The listing is to be printed word for word, pictures omitted.

## Source material
# # #

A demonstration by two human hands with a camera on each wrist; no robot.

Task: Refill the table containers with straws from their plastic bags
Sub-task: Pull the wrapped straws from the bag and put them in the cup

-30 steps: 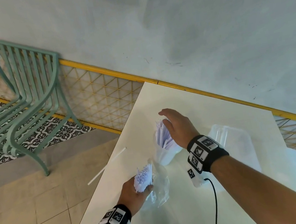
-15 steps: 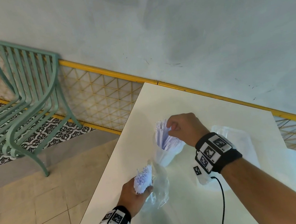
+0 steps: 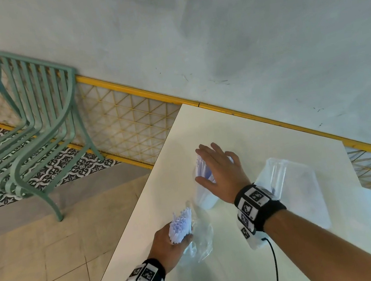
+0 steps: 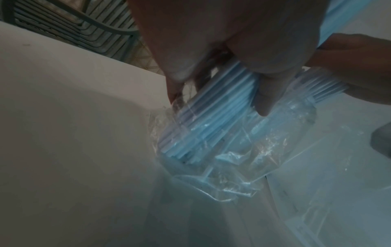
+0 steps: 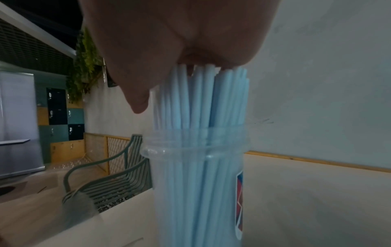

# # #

## Solution for this task
A demonstration by two human hands with a camera on each wrist; no robot.

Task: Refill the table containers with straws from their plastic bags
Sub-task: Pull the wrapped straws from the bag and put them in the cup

-30 steps: 
-15 steps: 
+0 steps: 
+0 steps: 
+0 steps: 

This finishes the output for the exercise.